▶ [Task]
Read the entries below and pull out each line with the string "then".

Segment Open

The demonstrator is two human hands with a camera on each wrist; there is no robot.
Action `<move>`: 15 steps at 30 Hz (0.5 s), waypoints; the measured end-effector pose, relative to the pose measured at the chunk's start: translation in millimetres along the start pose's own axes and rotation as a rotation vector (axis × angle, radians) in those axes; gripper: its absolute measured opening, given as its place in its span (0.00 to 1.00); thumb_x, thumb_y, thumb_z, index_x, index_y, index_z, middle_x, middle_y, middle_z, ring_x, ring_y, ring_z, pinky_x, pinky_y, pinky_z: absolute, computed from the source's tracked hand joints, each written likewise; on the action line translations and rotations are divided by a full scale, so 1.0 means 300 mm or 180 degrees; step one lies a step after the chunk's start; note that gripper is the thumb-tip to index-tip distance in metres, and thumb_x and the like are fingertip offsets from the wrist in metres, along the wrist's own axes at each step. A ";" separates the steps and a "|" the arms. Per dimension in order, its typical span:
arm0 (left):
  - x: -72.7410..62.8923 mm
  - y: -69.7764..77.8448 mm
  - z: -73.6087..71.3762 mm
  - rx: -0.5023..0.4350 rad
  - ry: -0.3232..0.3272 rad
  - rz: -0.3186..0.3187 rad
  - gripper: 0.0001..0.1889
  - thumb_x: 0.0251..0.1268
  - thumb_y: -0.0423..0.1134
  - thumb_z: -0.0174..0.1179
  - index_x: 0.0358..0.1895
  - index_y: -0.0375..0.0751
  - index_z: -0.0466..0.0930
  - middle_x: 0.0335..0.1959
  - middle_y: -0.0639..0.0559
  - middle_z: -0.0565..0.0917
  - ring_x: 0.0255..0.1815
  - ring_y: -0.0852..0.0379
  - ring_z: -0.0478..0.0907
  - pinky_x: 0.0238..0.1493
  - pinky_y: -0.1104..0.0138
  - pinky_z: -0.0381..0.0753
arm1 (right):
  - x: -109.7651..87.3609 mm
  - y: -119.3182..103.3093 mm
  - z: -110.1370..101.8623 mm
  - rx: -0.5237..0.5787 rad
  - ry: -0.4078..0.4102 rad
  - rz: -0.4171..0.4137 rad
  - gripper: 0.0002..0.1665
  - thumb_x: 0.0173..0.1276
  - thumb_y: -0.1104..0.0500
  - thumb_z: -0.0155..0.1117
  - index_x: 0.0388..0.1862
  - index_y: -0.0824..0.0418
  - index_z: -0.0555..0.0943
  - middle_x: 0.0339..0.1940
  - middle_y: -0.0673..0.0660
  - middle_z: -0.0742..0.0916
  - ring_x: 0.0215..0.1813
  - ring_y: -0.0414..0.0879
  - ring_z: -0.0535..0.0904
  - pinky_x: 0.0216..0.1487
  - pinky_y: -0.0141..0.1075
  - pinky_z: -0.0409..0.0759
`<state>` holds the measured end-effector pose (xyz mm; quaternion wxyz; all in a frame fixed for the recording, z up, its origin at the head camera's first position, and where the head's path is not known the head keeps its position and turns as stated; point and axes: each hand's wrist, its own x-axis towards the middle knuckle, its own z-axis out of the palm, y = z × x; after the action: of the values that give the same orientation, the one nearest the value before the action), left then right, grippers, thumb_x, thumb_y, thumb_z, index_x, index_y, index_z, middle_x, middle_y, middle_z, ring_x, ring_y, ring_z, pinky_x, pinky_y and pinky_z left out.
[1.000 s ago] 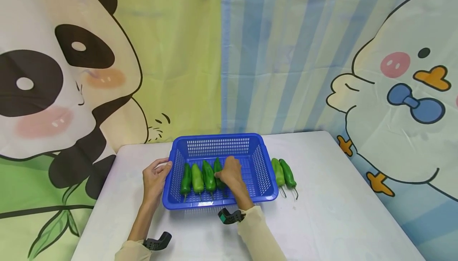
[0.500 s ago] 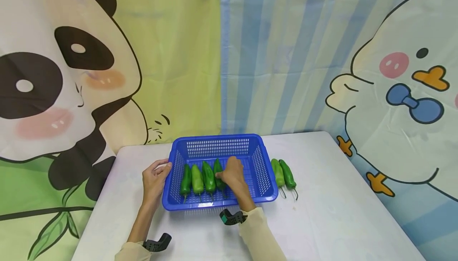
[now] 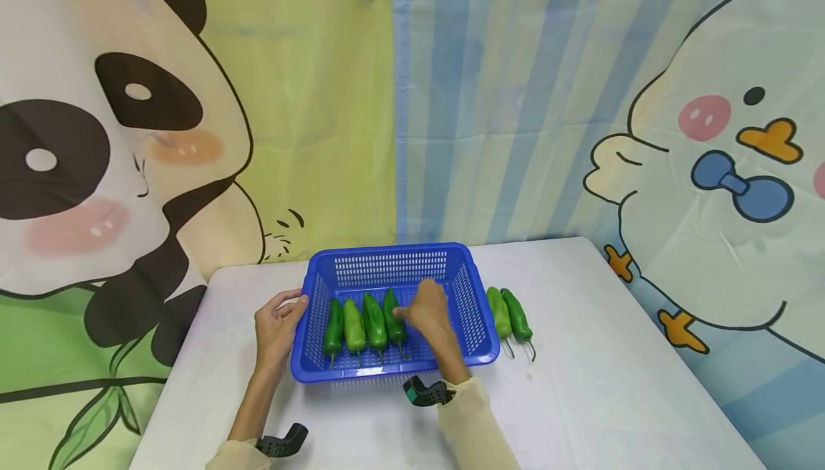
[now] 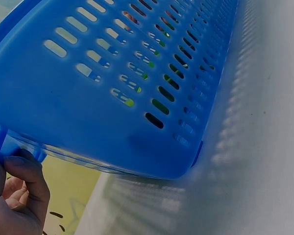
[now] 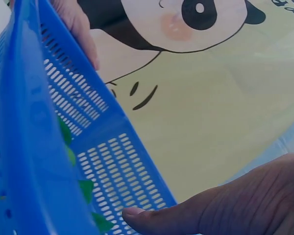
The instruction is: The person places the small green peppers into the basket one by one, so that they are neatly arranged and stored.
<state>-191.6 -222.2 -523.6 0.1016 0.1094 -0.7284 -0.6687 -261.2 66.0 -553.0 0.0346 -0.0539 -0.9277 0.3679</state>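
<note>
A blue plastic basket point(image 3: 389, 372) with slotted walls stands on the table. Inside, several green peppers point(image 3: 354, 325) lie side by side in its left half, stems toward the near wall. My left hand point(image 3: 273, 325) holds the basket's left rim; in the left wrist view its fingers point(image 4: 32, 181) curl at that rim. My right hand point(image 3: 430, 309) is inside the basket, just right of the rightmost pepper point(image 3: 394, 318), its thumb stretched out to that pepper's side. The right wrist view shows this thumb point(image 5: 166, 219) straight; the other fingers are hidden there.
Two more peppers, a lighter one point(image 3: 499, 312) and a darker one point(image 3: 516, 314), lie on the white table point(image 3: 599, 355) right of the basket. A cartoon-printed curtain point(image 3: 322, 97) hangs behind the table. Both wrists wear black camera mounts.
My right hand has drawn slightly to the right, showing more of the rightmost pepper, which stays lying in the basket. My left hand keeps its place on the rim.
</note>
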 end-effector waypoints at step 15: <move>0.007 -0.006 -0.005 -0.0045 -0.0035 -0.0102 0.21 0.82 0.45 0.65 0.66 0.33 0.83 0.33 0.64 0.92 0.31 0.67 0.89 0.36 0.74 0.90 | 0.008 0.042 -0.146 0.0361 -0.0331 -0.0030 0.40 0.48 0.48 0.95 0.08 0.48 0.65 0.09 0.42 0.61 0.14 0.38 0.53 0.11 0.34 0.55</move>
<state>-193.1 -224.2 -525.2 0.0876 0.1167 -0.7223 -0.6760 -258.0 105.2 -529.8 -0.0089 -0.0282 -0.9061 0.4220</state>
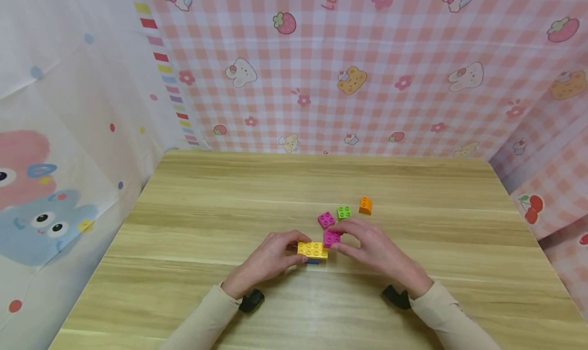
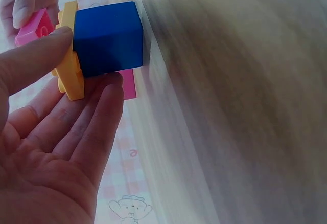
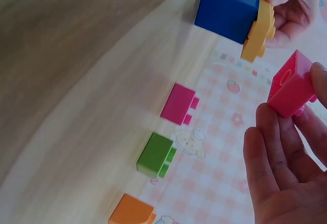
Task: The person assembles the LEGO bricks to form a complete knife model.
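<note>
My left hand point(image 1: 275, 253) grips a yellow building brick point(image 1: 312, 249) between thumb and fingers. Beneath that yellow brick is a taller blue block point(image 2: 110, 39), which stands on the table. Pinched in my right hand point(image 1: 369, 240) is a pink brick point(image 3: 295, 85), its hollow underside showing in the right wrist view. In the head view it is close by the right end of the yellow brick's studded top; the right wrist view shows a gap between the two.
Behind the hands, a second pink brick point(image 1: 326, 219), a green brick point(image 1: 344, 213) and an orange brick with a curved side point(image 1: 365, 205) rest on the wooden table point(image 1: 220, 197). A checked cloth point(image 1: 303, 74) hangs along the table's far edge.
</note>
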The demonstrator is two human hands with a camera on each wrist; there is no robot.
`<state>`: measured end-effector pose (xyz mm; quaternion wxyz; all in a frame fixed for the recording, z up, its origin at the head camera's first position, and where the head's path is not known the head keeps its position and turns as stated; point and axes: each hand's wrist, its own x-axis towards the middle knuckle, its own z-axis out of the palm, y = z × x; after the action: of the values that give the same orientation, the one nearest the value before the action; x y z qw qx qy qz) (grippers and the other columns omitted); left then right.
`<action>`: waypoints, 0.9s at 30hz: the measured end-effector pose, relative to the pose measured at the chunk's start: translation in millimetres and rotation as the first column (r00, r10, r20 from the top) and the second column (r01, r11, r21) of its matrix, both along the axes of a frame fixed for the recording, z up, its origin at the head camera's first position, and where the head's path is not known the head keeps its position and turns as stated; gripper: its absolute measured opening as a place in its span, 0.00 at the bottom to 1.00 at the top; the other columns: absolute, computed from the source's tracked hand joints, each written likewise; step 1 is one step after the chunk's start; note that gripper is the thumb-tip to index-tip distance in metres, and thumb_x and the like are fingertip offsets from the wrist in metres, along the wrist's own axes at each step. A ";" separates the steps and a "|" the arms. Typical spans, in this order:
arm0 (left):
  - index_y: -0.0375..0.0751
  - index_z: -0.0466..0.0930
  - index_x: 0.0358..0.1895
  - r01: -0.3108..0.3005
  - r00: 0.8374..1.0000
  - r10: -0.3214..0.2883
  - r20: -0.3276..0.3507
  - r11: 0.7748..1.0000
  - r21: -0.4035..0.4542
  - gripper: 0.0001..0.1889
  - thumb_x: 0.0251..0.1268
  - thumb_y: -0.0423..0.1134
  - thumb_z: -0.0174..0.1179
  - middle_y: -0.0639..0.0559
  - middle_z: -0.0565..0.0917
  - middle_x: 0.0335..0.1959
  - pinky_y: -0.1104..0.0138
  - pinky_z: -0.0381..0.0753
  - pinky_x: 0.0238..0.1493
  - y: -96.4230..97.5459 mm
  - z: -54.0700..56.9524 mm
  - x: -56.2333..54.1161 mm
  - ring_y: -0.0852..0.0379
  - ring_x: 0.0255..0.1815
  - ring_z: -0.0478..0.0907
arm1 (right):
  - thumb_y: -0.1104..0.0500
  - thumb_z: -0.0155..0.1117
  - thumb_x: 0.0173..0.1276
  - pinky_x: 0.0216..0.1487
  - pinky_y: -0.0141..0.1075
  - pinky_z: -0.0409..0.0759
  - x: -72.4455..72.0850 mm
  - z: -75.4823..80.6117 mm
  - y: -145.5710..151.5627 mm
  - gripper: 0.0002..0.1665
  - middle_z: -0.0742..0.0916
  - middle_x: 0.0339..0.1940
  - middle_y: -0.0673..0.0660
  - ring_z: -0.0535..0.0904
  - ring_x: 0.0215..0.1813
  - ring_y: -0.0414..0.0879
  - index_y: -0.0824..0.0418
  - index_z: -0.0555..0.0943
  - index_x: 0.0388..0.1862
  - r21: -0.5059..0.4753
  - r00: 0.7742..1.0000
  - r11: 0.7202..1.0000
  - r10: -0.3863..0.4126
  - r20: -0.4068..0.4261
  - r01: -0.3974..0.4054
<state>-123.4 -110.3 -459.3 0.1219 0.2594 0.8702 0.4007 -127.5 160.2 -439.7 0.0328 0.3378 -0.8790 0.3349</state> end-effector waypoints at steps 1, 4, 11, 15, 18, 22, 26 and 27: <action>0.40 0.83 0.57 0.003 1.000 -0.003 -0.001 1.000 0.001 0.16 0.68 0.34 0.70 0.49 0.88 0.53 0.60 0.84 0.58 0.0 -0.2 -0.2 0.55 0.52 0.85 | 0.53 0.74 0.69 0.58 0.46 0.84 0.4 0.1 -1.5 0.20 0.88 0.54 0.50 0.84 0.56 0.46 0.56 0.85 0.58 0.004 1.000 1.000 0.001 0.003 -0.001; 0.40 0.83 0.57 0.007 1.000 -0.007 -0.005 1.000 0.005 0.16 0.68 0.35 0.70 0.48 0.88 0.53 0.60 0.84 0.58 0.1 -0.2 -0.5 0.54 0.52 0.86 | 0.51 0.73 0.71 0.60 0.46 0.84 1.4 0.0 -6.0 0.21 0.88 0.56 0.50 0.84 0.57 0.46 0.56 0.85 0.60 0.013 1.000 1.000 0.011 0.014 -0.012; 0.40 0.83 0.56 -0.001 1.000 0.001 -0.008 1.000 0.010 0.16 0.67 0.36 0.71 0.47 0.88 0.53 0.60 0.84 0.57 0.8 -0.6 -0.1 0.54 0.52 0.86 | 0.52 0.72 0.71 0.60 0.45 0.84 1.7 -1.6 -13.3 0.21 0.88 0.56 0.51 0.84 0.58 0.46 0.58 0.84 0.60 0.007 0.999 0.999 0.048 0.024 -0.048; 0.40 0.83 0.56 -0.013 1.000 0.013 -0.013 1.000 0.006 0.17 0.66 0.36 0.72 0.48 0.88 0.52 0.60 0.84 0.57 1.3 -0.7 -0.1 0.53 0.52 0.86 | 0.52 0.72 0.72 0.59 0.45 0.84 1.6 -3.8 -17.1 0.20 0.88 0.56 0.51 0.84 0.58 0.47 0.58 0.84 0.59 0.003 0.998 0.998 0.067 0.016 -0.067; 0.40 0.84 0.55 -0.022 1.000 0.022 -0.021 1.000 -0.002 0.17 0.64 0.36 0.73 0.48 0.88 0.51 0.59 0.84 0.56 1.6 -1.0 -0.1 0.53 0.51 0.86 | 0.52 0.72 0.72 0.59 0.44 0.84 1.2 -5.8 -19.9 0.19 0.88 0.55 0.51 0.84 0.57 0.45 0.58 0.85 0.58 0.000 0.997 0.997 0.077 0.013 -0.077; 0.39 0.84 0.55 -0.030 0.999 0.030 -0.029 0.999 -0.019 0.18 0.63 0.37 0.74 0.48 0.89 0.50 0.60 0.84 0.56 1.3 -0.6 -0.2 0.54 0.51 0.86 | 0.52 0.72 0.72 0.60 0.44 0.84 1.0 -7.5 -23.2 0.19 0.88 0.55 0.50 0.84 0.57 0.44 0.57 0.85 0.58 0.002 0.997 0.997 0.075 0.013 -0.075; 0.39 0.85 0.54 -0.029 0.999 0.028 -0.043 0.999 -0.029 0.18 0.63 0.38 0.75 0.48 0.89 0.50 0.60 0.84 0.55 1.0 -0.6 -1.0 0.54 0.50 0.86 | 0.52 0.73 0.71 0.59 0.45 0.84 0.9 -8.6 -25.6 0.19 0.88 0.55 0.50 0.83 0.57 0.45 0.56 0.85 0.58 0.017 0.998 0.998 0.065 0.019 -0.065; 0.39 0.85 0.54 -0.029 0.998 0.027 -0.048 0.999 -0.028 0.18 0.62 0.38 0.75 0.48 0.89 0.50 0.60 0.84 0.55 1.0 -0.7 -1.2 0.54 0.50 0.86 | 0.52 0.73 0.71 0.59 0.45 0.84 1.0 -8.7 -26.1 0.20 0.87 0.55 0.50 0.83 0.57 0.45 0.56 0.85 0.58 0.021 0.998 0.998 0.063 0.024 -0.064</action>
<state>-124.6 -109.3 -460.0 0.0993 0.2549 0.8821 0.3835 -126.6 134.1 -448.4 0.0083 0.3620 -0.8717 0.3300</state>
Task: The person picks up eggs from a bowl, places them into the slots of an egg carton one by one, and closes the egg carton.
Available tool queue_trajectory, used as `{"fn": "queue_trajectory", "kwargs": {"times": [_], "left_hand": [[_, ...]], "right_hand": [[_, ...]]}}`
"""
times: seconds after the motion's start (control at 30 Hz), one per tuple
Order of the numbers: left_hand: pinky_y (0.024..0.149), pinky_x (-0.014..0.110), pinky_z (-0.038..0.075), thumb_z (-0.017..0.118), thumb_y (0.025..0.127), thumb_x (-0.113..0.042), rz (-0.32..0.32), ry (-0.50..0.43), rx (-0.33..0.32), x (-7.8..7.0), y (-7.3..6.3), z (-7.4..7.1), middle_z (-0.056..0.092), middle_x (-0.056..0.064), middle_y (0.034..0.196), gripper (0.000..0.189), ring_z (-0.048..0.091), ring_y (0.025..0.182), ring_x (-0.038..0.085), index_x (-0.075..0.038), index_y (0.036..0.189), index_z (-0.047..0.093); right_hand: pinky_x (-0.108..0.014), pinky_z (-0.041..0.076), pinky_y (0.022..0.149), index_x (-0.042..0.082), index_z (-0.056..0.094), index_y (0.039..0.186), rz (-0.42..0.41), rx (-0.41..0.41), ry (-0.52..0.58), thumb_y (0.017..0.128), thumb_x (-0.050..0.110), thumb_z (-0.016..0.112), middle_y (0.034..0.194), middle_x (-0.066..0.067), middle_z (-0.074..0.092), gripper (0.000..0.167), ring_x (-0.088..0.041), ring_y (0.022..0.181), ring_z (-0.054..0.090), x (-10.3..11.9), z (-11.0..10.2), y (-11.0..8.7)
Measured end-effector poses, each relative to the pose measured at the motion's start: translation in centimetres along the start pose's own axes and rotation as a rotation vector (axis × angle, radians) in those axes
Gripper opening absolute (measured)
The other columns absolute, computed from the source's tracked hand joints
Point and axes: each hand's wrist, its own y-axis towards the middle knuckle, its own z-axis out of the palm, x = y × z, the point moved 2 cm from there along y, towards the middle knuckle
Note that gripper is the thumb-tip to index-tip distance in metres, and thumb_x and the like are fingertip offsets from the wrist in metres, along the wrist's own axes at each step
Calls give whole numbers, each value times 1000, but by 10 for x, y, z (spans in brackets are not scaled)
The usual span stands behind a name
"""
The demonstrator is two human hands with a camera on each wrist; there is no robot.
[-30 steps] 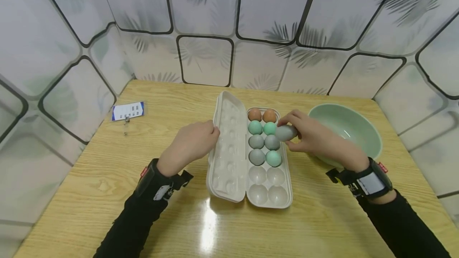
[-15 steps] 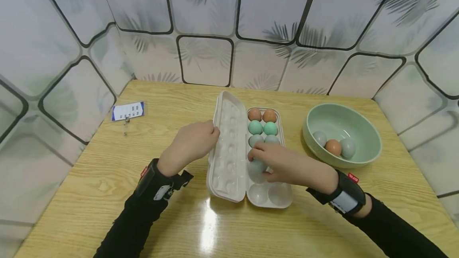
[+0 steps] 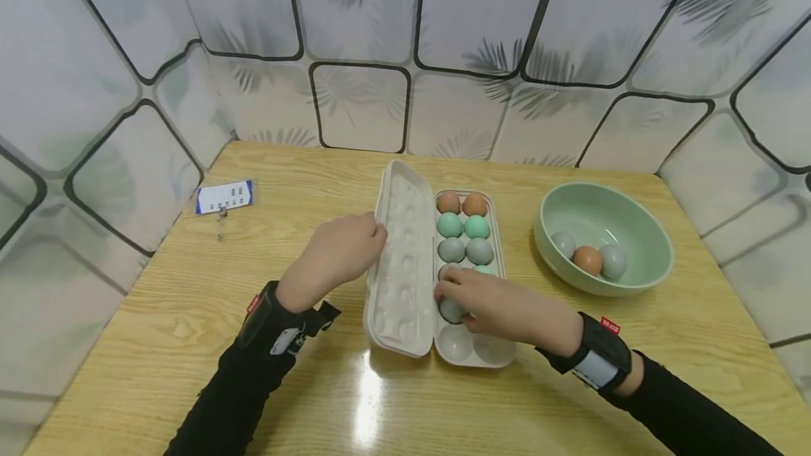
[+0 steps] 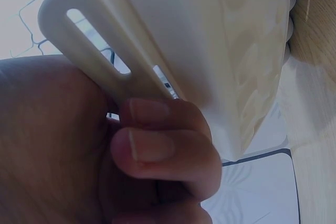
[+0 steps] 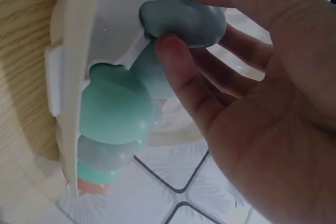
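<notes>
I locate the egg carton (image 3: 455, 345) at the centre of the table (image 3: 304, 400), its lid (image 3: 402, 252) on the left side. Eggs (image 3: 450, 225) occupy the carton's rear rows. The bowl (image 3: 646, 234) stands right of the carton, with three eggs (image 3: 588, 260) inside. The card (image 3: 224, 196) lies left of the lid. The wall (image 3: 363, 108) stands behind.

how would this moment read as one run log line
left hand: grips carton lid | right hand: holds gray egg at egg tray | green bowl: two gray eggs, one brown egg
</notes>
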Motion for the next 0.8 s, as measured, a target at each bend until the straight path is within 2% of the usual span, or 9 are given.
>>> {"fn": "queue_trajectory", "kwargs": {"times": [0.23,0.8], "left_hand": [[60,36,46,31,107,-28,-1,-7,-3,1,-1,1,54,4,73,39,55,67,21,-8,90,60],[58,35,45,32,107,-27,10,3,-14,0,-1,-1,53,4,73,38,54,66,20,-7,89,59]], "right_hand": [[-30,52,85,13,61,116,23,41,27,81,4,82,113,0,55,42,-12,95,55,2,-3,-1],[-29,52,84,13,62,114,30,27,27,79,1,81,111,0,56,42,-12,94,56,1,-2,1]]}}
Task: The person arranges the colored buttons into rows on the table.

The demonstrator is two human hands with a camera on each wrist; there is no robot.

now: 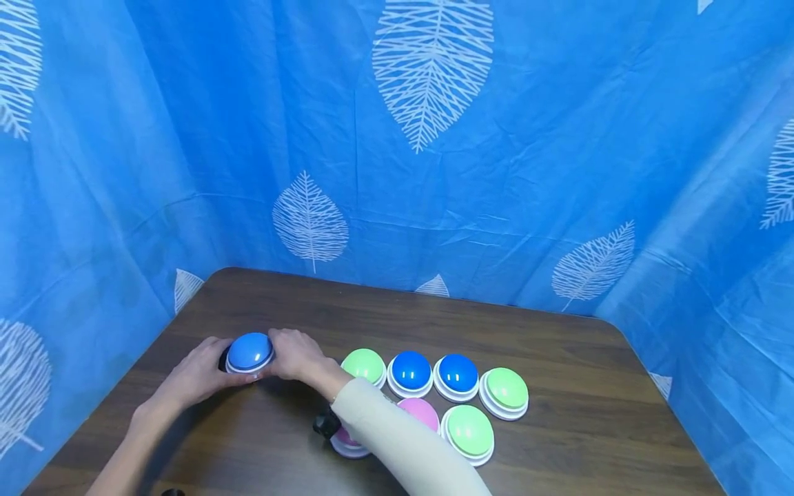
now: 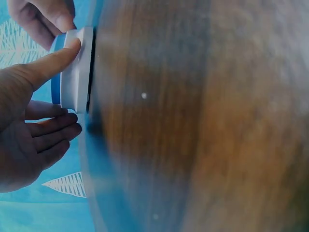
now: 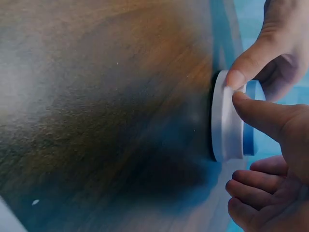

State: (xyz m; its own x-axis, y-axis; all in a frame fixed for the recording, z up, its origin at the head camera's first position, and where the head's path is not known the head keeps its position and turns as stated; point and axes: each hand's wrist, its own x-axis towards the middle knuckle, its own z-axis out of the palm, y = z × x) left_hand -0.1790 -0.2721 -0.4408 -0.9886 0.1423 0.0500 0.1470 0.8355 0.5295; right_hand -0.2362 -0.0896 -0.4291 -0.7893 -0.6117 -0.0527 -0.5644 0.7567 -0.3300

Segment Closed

▶ [Solution to this problem]
`<state>` holds the measured end-effector pose (xyz mm; quaternion wxyz; all in a frame fixed for the recording, z up, its origin at the head camera's first position, and where the head's path is not known the head keeps its position and turns as stated; point and axes: each hand's wrist, its own x-axis towards the middle knuckle, its own z-axis out of the palm, y = z × x; after the action: of the values that give the same orientation, the one nearest the value before the action), left then right, grippers, thumb_x, thumb_y, thumb_z, index_x, index_y, index_z, middle_x, middle_y, middle_z, ring_x, ring_y, ring_z, pinky_x, pinky_y and pinky_z left out.
`<state>`: measured end-effector pose (xyz mm; quaternion wxyz; all in a frame fixed for the recording, z up, its origin at the head camera's first position, and where the head's path is not known the head keeps its position and turns as stated; point and axes: each hand's wrist, its own x-axis towards the middle knuckle, its own z-axis out of the palm, y = z × x; after the action: of the values that give the same orientation, the one nearest the value before the action; x y z qw qx qy qz) (grippers and the other columns omitted); left then right.

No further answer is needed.